WORK TASK: From the entries provided below, copy each line that contains the word "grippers".

DATA EXCERPTS:
+++

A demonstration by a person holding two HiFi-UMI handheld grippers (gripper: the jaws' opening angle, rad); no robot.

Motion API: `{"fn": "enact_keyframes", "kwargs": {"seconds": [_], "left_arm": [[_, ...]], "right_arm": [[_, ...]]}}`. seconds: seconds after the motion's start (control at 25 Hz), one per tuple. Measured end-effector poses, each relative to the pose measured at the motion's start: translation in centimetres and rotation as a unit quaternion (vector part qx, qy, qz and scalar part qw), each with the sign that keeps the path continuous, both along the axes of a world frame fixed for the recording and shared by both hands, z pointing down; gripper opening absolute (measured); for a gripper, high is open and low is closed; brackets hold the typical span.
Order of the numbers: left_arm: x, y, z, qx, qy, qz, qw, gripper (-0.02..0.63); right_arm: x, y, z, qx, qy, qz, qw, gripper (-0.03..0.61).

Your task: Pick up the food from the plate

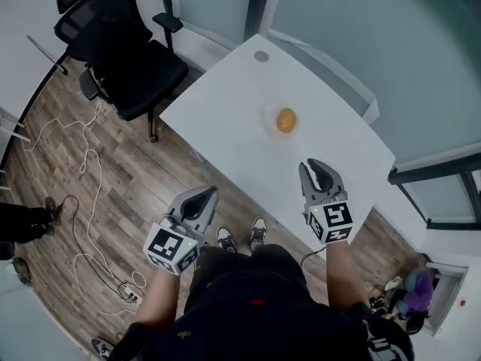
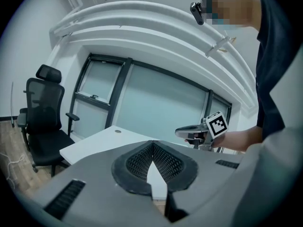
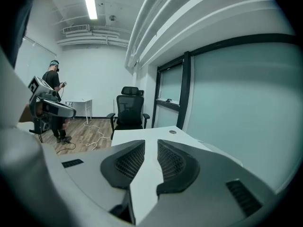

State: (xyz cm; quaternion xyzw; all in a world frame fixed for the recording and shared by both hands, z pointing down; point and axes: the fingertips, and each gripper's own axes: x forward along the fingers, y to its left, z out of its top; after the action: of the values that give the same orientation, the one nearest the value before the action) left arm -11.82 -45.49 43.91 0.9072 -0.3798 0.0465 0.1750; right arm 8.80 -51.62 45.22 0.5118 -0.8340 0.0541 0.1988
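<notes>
Claw state: my right claw (image 1: pixel 316 168) barely parted, empty, over the table (image 1: pixel 225 104) near its front edge; left claw (image 1: pixel 209 194) closed, empty, off it. Food (image 1: pixel 285 119), roundish, sits on plate (image 1: pixel 269 119) mid-table, just ahead of the right claw, which is nearer.

A white tabletop (image 1: pixel 225 119) stands on a wood-plank floor (image 1: pixel 150 194) beside frosted glass walls (image 1: pixel 361 43); a black office chair (image 1: pixel 135 70) stands by its corner, white cable (image 1: pixel 89 160) loops nearby, a ceiling strip light (image 3: pixel 90 4) glows
</notes>
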Motion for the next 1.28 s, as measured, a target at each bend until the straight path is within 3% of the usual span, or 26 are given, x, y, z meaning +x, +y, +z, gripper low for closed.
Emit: {"fn": "enact_keyframes", "kwargs": {"seconds": [0.08,0.36,0.48,0.68,0.92,1.28], "left_arm": [[0.5,-0.3,0.3,-0.006,0.001,-0.005,1.0,0.02],[2.1,-3.9,1.4,-0.029,-0.008,-0.039,0.9988,0.02],[2.8,-5.3,2.2,-0.049,-0.015,-0.053,0.9972,0.02],[3.0,-6.0,4.5,-0.075,-0.031,-0.076,0.9938,0.02],[2.7,-5.5,6.6,-0.103,-0.052,-0.103,0.9879,0.02],[2.9,-4.4,6.8,-0.106,-0.061,-0.112,0.9861,0.02]], "right_arm": [[0.0,-2.6,1.3,-0.009,0.006,-0.01,1.0,0.128],[1.8,-13.0,7.9,-0.07,-0.019,0.013,0.997,0.288],[2.7,-16.7,11.7,-0.106,-0.026,0.024,0.994,0.329],[3.0,-20.4,18.2,-0.154,-0.015,0.022,0.988,0.37],[3.3,-23.0,22.5,-0.178,-0.033,0.041,0.983,0.385],[3.1,-23.5,21.7,-0.141,-0.015,0.035,0.989,0.388]]}}
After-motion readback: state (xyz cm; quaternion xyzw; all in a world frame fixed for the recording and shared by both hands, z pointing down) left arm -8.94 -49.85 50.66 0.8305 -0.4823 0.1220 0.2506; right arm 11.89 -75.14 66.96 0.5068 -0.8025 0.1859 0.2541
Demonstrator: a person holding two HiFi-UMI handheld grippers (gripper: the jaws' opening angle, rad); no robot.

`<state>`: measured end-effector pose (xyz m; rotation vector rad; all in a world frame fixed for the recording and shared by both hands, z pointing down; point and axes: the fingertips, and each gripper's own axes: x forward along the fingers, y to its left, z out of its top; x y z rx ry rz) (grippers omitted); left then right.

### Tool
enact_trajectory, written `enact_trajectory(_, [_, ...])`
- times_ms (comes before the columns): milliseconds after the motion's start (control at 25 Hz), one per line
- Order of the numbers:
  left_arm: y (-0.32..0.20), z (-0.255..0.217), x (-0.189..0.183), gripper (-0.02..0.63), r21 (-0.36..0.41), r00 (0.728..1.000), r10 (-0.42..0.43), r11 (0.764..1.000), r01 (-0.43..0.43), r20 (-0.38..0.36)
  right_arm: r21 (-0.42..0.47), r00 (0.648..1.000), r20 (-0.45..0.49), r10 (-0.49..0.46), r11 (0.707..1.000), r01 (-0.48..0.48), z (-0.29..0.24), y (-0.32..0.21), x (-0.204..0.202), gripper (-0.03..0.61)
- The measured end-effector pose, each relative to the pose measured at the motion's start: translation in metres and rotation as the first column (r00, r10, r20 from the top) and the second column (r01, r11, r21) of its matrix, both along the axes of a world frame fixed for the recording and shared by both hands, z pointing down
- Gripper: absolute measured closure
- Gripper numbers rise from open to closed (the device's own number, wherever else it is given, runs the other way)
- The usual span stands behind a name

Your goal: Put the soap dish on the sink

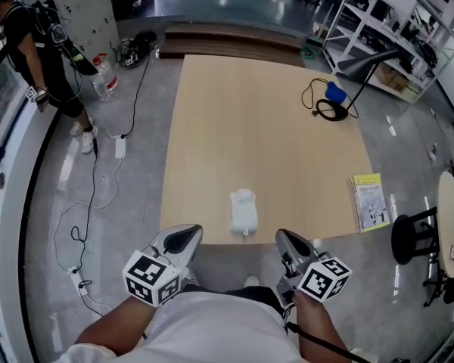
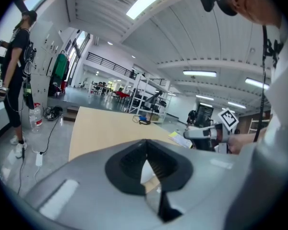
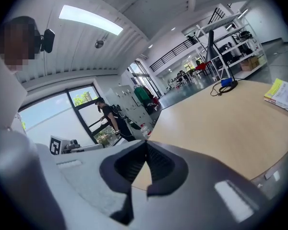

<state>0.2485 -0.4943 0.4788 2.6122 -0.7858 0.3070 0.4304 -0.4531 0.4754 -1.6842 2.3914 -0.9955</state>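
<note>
Head view: a pale wooden table (image 1: 265,134) fills the middle of the picture. A white soap dish (image 1: 243,210) lies near the table's near edge, about midway along it. The left gripper (image 1: 183,238) and the right gripper (image 1: 290,243) are both off the table, just past that near edge. The soap dish sits ahead of their tips and between them, touching neither. A yellow booklet (image 1: 369,201) lies at the near right corner. A black desk lamp (image 1: 361,72) stands by the far right corner. A person (image 1: 38,48) stands on the floor well to the left.

Left gripper view: the left gripper (image 2: 146,152) has its jaws clenched tip to tip with nothing between them. A sliver of white shows through the gap below the tips; what it is cannot be told. Beyond lies the table (image 2: 101,123), and the right gripper (image 2: 201,132) shows at the right, level with it.

Right gripper view: the right gripper (image 3: 145,152) is clenched too, its jaws pressed together and empty. Bare table (image 3: 221,123) shows past them. The booklet (image 3: 282,94) is at the right edge, the lamp (image 3: 211,42) further off, and the person (image 3: 110,116) stands beyond the table's left side.
</note>
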Motion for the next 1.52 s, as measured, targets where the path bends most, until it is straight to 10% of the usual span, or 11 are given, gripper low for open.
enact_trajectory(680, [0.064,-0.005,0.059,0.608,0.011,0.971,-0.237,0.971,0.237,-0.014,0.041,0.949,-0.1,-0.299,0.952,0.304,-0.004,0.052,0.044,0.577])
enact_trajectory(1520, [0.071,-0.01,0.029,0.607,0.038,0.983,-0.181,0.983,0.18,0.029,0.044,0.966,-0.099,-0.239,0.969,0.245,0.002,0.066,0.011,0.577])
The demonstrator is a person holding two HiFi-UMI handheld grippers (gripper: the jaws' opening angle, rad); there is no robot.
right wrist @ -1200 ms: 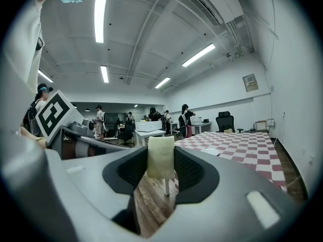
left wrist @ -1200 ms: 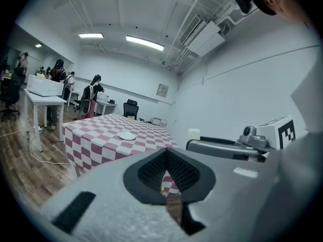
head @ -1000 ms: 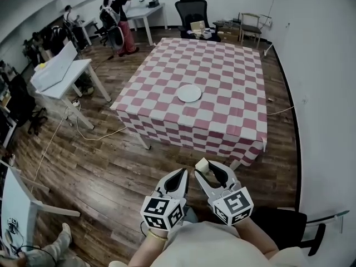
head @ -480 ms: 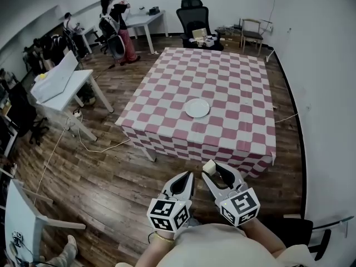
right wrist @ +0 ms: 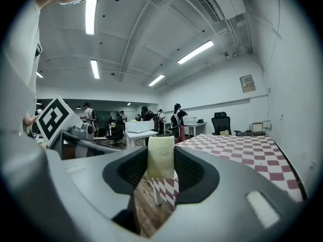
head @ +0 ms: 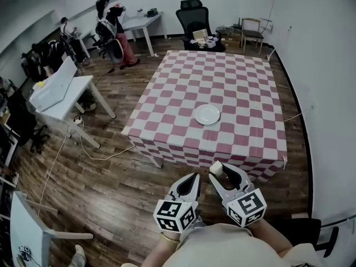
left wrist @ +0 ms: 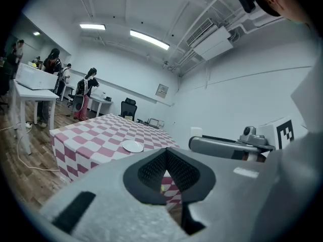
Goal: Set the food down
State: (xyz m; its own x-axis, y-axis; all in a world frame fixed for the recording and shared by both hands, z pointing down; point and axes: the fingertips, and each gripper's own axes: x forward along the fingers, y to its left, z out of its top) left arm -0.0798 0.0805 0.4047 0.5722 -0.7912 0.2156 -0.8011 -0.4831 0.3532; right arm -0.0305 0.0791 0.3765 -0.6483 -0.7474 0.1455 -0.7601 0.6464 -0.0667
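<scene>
The right tool (right wrist: 161, 169) is clamped on the food (right wrist: 160, 158), a pale cream-yellow block that stands upright between the two dark ribbed pads and rises above the jaw tips. In the head view both tools sit side by side low in the frame, just in front of the person's body, each with its marker cube nearest the camera. The left tool (head: 192, 178) has its jaws together at the tips, and nothing is between them. The food is held over the wooden floor (head: 111, 171), near the front edge of the desk (head: 222, 82) but not above it. The desk carries a red-and-white checked cloth that hangs down its sides. A round white plate (head: 207, 114) lies flat on the cloth in the nearer half of the desk, well apart from both tools and from the food. A black office chair (head: 192, 14) stands beyond the far edge of the desk. A white side desk (head: 58, 90) stands to the left, with a cable trailing across the floor beside it. Several persons (head: 108, 21) stand near further furniture at the back left of the room.
</scene>
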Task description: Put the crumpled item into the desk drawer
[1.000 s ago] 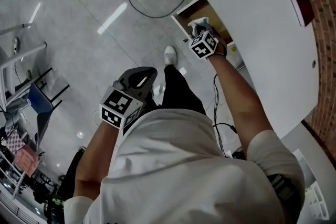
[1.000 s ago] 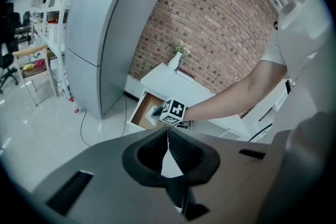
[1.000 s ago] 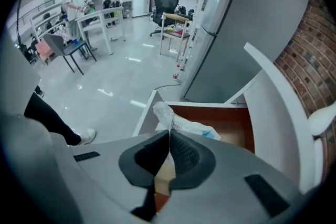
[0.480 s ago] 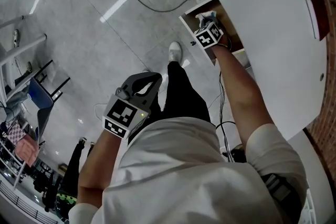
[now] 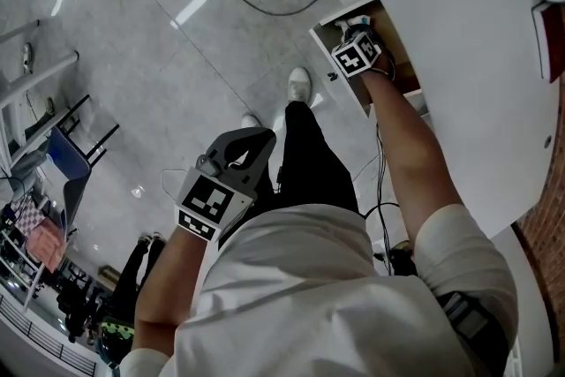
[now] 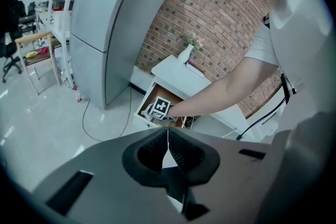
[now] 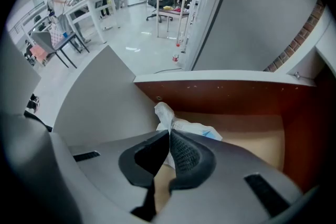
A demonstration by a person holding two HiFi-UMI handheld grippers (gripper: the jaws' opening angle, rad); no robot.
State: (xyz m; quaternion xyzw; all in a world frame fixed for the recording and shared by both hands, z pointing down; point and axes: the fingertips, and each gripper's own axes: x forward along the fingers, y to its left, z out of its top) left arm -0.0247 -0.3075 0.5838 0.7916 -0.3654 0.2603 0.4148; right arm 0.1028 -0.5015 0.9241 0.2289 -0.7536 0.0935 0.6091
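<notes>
Your left gripper (image 5: 258,137) hangs idle well away from the drawer (image 5: 399,47), out over the floor (image 5: 132,57), its 2 jaws pressed together with nothing between them. Your right gripper (image 5: 353,26) reaches down inside the open drawer, jaws clamped on the crumpled item (image 7: 181,122). The item hangs just above the drawer's pale wooden bottom, near its dark reddish back wall. I judge this to be the placing step, nearly complete, since the item is already within the drawer's walls. Your next move is to part the right jaws, let it drop, and lift straight out without dragging it along. The item looks like thin white wrapping, wadded and creased, with 1 patch of blue print. It seems light and may cling to the ribbed pads (image 7: 184,152). The drawer juts out from under the white desk (image 5: 468,75).
</notes>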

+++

EXPECTED OUTPUT:
A demonstration by a person holding two HiFi-UMI handheld grippers (gripper: the jaws' opening angle, rad); no robot.
Demonstrator: a person holding two HiFi-UMI handheld grippers (gripper: the jaws' opening angle, rad); no robot.
`<state>`: measured end-effector pose (xyz m; rotation vector rad; all in a world frame fixed for the recording and shared by both hands, z pointing down; point and axes: the fingertips, and each gripper's own axes: x forward along the fingers, y to its left, z out of its top; x y z rx ry rz) (grippers omitted); left then right.
The demonstrator is a person holding two HiFi-UMI handheld grippers (gripper: the jaws' opening angle, rad); there is no robot.
A demonstration by a person holding two HiFi-UMI handheld grippers (gripper: the jaws' opening angle, rad); no robot.

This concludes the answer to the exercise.